**Problem statement:** Find and copy each line of the records where the string "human" shows up.

Segment Start: Data provided

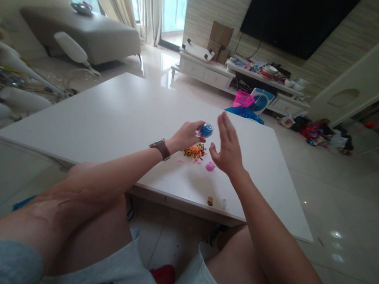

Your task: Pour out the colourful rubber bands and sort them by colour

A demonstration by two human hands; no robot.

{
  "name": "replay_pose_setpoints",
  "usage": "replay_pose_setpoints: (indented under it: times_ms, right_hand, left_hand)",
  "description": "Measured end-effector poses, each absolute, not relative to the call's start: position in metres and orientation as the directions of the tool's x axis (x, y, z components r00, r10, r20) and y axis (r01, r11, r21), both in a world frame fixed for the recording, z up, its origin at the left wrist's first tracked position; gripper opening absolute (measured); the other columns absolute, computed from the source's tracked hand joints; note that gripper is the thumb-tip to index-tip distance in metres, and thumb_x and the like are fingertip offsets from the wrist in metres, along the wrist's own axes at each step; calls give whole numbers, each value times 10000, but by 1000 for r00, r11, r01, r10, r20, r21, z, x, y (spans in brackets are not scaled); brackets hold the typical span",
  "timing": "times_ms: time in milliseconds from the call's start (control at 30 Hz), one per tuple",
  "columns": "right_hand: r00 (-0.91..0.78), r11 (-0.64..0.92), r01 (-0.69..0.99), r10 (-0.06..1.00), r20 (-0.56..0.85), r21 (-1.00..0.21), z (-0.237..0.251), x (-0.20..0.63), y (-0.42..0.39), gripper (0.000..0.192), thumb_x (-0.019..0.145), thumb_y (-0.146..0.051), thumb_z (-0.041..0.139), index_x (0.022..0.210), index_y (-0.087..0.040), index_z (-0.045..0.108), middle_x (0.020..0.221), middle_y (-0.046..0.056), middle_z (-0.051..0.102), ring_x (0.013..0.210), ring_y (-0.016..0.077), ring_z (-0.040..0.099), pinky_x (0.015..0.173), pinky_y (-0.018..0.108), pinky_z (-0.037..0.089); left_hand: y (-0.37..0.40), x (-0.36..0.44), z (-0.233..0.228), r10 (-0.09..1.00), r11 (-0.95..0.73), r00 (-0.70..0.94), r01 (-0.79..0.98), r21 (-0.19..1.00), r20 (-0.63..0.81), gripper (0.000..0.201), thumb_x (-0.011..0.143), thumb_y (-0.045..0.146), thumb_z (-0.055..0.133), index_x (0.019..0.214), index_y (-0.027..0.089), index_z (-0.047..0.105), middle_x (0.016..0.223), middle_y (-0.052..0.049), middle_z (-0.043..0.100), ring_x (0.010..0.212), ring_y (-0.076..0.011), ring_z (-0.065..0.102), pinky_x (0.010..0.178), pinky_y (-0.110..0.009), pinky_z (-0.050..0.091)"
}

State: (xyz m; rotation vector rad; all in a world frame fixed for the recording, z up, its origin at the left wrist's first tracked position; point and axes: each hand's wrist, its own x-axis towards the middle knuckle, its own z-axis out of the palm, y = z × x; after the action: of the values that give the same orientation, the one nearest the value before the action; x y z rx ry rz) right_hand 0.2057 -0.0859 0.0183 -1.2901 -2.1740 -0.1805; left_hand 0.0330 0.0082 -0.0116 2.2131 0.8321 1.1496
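My left hand [186, 137] holds a small blue round object [206, 130] above the white low table [115, 116]. My right hand [227, 148] hovers just to the right of it, palm open, fingers spread and pointing up, holding nothing. Below the hands on the table lies a small pile of yellow, red and orange bits [194, 151]. A pink round piece [210, 166] rests just right of the pile, under my right hand. A watch with a brown strap sits on my left wrist [160, 147].
Two tiny items [209, 201] lie near the table's front edge. Beyond the table stand a white TV cabinet [217, 72], a pink basket [243, 99] and a blue bag on the floor. A grey sofa [84, 34] is at the back left. My knees are under the front edge.
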Motion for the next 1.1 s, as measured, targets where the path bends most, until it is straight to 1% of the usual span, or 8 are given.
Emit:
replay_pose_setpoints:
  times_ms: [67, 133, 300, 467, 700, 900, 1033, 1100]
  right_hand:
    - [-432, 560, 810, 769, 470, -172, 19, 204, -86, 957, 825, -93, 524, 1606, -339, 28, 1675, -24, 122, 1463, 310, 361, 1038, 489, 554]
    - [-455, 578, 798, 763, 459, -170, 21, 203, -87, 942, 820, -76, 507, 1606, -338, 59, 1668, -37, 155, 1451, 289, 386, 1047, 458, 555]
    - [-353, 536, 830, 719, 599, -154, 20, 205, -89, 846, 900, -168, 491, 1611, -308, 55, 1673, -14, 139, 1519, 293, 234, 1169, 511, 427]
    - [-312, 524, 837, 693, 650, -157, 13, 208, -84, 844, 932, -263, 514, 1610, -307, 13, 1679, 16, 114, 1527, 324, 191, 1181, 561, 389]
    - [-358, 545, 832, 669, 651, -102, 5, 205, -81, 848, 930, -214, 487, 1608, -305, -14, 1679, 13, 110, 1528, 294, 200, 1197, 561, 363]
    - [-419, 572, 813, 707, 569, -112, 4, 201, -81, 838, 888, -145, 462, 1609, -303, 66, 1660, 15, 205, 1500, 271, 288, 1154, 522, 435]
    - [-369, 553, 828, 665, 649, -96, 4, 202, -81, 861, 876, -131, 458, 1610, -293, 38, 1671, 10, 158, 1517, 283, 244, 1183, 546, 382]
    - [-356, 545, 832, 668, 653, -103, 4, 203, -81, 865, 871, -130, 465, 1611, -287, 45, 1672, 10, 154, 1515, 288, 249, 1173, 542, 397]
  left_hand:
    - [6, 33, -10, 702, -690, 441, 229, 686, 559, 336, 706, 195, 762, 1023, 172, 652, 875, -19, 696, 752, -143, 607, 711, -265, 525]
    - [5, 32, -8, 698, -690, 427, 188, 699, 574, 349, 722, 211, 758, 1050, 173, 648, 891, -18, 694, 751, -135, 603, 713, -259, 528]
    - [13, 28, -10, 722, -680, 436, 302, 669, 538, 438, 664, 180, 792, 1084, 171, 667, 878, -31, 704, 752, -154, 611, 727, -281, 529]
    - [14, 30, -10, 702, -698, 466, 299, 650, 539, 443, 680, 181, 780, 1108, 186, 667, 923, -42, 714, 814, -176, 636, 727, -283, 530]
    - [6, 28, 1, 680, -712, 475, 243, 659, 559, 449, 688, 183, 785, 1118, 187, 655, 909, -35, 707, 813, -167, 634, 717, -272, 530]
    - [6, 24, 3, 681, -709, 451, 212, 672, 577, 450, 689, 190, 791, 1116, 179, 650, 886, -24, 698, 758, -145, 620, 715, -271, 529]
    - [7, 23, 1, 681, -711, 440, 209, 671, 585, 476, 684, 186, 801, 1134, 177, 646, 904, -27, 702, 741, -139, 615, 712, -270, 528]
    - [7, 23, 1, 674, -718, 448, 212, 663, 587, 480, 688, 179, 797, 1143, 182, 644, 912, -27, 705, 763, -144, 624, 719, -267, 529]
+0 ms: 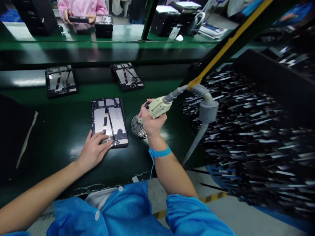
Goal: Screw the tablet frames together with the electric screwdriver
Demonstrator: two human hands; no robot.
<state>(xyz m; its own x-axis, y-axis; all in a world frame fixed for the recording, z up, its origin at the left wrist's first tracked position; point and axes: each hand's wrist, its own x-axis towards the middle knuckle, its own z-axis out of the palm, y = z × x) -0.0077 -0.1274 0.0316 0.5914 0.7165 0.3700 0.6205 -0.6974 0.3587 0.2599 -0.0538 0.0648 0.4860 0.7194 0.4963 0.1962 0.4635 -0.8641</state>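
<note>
Blue smock sleeves (137,213) sit closest to the lens, both bare forearms reaching out over the dark green bench (61,131). I see my left hand (94,149) lying open and flat, fingers spread on the lower left corner of an opened tablet chassis (109,121), pinning it to the bench. Chassis lies face down, back off: black frame, two big silvery plates inside split by a dark strip, a thin cable running diagonally, small dark parts along the top edge and at the lower right. My right hand (151,121) is closed around a cream electric screwdriver (158,106), tip pointing down over a round perforated screw dish (138,127) just right of the chassis; tip contact too small to tell. Blue wrist strap (159,152) on the right wrist. Grey hose (205,109) and yellow cable (231,41) run off the tool. Two more opened chassis (60,81) (127,76) lie farther back. Blurred rack of metal parts (246,131) to the right. Across the bench, a person in pink (82,8) holds a dark device (78,19).
</note>
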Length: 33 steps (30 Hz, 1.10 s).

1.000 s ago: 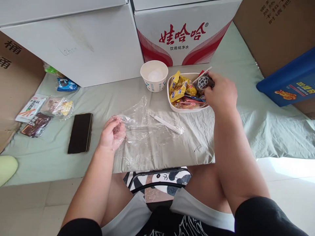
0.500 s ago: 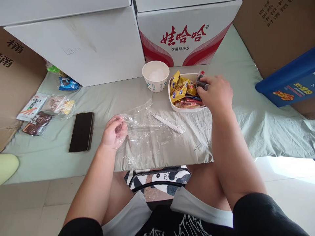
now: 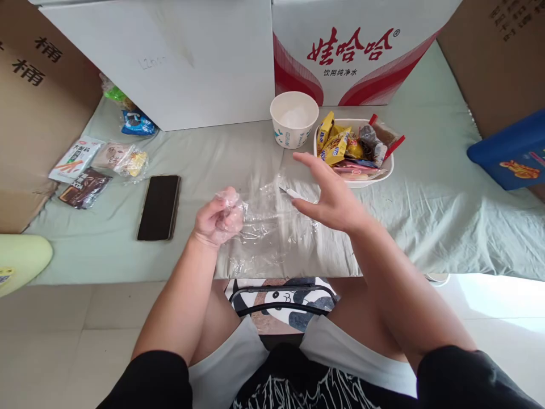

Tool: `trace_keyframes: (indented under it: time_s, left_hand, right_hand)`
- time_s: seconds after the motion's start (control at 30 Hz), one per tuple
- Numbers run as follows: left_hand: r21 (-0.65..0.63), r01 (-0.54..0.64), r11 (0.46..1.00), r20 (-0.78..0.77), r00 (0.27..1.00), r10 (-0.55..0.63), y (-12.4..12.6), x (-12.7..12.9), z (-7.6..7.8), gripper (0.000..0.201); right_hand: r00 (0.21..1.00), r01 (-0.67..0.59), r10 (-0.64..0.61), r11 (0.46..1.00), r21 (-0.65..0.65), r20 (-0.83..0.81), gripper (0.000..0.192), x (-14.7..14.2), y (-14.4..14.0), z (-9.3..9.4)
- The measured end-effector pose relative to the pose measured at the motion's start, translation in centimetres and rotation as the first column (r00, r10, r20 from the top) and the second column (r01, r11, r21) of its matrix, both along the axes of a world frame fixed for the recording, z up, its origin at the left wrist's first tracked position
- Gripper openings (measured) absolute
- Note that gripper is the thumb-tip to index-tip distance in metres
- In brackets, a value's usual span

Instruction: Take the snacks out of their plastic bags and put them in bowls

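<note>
- Smartphone (image 3: 158, 208): flat on the cloth-covered table (image 3: 426, 233), left of the paper cup (image 3: 293, 122), on its near side.
- Left hand (image 3: 220, 217): clenched on clear plastic film (image 3: 264, 230), near side and left of the cup.
- The film lies crumpled before the cup. Hazard: a sharp pull could drag the slim white tool (image 3: 292, 193) along.
- That tool: dark tip pointing left, before the cup, partly hidden; type unconfirmed. If bladed, it could nick the film.
- Right hand (image 3: 327, 196): empty, spread wide, just before the cup; contact not determinable. A careless lift could tip the cup.
- White tray (image 3: 390, 172): right of the cup, heaped with snack packets (image 3: 335, 149). A red-edged packet (image 3: 388, 136) overhangs the rim; a bump could dislodge it.
</note>
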<state>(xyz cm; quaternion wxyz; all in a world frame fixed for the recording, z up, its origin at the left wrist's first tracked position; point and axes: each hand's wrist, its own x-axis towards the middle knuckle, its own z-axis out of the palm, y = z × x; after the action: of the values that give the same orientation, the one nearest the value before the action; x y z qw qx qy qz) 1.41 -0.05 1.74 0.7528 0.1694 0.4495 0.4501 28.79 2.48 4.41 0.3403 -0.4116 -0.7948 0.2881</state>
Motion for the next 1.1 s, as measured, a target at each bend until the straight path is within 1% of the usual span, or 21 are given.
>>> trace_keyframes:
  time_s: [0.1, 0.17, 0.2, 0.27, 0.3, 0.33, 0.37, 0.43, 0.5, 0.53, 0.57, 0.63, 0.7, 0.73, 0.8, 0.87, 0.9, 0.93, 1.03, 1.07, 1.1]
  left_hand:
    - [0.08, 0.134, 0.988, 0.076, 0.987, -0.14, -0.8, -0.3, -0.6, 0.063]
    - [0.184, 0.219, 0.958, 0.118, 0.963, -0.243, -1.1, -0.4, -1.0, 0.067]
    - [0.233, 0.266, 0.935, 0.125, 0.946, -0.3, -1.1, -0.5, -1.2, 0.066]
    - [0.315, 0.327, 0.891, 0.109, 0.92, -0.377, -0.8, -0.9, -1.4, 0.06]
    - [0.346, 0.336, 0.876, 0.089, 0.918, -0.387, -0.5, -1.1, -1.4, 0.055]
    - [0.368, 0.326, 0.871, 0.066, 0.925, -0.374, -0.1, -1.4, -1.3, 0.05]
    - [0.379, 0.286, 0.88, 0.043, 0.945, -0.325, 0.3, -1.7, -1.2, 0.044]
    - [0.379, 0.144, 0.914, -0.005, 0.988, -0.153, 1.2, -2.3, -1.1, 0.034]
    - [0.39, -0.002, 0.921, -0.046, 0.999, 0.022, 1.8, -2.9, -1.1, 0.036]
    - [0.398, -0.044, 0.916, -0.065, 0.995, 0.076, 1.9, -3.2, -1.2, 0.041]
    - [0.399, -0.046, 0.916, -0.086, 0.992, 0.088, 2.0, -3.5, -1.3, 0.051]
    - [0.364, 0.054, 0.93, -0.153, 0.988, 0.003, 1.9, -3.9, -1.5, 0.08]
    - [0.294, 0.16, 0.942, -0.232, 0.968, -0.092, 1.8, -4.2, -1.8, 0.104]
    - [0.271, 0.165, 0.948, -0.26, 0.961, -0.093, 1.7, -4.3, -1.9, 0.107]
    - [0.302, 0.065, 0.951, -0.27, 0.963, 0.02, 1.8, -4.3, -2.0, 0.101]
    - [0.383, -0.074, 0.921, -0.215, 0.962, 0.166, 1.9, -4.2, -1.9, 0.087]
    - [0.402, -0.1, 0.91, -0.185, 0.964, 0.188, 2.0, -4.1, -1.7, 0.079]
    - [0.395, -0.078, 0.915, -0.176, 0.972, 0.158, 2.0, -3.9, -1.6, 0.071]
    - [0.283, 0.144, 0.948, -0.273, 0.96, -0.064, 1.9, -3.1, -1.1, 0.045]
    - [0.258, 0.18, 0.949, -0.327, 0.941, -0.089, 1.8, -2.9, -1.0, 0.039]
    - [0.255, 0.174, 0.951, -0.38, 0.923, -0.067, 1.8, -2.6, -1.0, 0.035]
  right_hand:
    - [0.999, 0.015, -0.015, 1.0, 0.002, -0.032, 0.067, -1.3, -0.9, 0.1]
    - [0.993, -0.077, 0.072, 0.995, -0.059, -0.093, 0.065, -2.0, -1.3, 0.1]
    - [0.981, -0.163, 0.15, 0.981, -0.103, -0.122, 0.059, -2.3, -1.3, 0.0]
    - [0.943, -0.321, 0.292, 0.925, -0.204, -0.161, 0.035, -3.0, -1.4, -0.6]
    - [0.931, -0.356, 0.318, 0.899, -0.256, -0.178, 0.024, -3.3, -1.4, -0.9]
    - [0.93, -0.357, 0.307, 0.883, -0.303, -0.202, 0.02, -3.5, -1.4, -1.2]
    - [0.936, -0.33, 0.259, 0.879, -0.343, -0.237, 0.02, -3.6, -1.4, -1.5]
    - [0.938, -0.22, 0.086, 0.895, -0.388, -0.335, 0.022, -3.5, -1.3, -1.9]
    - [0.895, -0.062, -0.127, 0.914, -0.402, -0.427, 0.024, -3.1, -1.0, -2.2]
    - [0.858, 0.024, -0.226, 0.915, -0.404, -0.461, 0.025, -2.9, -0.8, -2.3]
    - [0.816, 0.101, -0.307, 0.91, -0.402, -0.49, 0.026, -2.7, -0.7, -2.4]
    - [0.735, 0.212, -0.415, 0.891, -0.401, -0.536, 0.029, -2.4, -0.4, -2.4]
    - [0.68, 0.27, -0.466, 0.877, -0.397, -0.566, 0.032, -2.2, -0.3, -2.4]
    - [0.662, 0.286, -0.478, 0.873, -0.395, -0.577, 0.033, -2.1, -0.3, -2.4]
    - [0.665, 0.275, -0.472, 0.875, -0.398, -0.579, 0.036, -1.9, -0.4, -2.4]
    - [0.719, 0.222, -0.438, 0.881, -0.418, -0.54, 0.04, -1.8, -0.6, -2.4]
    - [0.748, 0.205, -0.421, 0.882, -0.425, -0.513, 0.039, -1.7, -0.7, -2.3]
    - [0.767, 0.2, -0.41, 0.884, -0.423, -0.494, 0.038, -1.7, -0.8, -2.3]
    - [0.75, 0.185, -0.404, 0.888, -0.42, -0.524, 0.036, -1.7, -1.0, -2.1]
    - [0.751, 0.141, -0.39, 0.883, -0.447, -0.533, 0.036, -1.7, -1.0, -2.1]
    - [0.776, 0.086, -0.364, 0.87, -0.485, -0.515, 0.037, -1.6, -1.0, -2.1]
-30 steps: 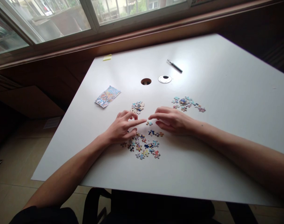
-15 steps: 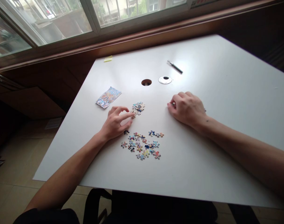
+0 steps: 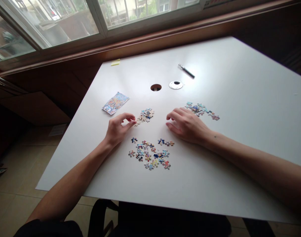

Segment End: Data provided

**Completed task:**
A demonstration by two human hands; no robot.
Demonstrator: two human hands; no robot.

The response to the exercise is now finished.